日本の書物を読むことだけを楽しみに思春期を過ごし、「続明暗」なんていうものを書いてしまうほど、明治大正の日本に異国で親しんだ著者の日本帰国に至るまでの心象風景の痛さ、自分で選び取ったものでなくとも他の選択肢も想像できない苦しさ。
left to rightで日本語と英語の入り混じったスタイルといい、これを読む人は何人いるんだろう?と思いつつも、水村美苗の本をいくつか読んでから、皆にいつかは読んで欲しい。 -
アメリカで育った日本人姉妹の物語。姉はアメリカ人以上にアメリカ人になろうともがき果たせず、妹はアメリカを拒絶し日本に憧れながらやはりそれもかなわない。日本もアメリカも故郷にはなりえず、日本人にもアメリカ人にもなれない姉妹。
ほとんど筋のようなものはなくて、作中の時間も朝から夜中までのほんの数時間のこと。この間に姉妹は長距離電話で語り合い、さまざまな過去をとりとめもなく思い出す。日本特有の私小説の形式をとりながら、横書きのうえ時折英語が交じる文章が、姉妹の寄る辺なさをとても表しているように思う。
そして、これを読むと、今になって著者が「日本語が亡びるとき」を書いたことの意味がはっきりわかる。「私小説」「本格小説」「日本語が滅びるとき」と水村美苗の作品はそれぞれ単独でもものすごい密度と濃度を持っているけれど、「私小説」→「本格小説」→「日本語が滅びるとき」という経過は明らかに一連の流れの中にあって、その流れの中ではそれぞれが密接にかかわり合って不可分何だと思う(デビュー作の「続 明暗 」はまだ読んでない)。

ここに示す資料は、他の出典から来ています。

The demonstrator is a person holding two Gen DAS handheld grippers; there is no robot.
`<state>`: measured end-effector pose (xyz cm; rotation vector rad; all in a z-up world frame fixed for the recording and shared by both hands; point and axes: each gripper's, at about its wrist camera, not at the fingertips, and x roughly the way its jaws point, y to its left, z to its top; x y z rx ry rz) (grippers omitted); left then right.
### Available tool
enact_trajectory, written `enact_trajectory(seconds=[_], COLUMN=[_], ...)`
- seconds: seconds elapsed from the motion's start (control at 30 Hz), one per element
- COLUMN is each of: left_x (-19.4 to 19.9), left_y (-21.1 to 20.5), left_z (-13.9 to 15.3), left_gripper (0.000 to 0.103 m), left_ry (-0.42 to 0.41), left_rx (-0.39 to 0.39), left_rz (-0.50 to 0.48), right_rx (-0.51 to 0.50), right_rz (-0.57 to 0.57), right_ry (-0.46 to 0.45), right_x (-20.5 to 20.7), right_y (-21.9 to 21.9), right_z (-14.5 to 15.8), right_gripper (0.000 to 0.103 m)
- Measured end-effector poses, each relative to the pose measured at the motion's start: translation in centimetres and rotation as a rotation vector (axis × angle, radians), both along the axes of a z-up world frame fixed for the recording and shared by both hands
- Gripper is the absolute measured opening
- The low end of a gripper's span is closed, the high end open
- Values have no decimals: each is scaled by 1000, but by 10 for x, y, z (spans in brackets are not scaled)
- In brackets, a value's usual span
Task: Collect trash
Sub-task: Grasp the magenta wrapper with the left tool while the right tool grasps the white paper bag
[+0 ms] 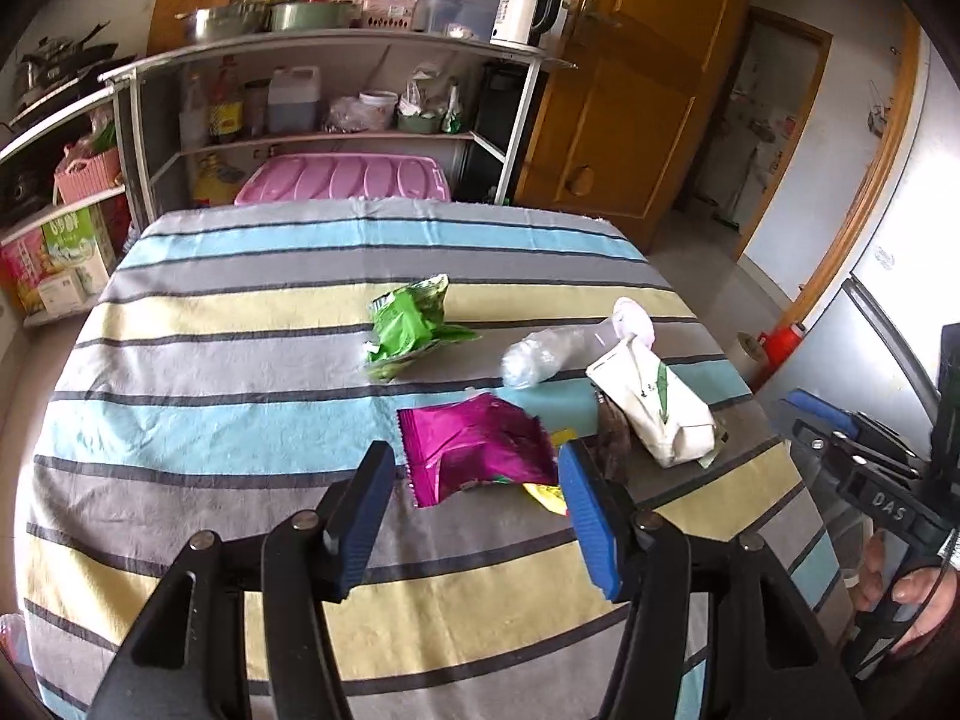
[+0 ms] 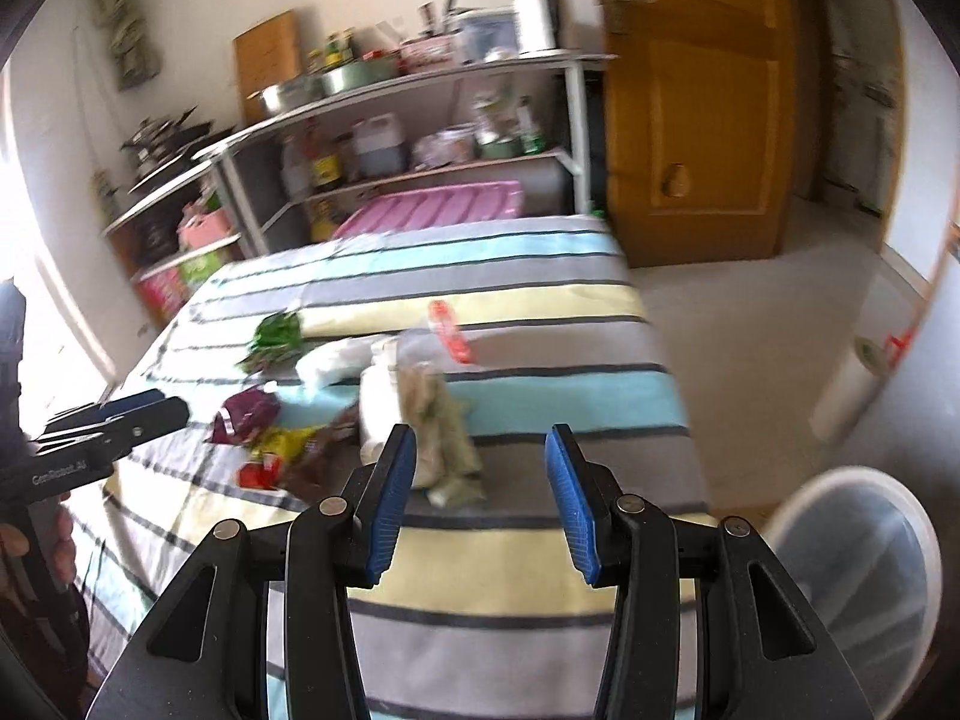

「私小説」では、アメリカで育った日本人という境遇に合わせた私小説の形式を試み、「本格小説」では日本を舞台に西洋の本格小説の実現を試みる。そして、日本の文学と西洋の文学の間を行き来しながら表現の限界、さらには思考・知性の限界といったところまで範囲を広げて考えられた先が「日本語が滅びるとき」につながったんだろうと思う。
個人的には、そうして考えられたものが正しいとはとても思えないし、どちらかと言えば独りよがりのようにも思える。それでも、その一連の過程の中で一人の作家が実感として捉えた孤独感や危機感というものの鋭さは考えさせられるものがある。 -
私小説だった。敬遠してたけど、『続明暗』読もうかな。『本格小説』もよかったし。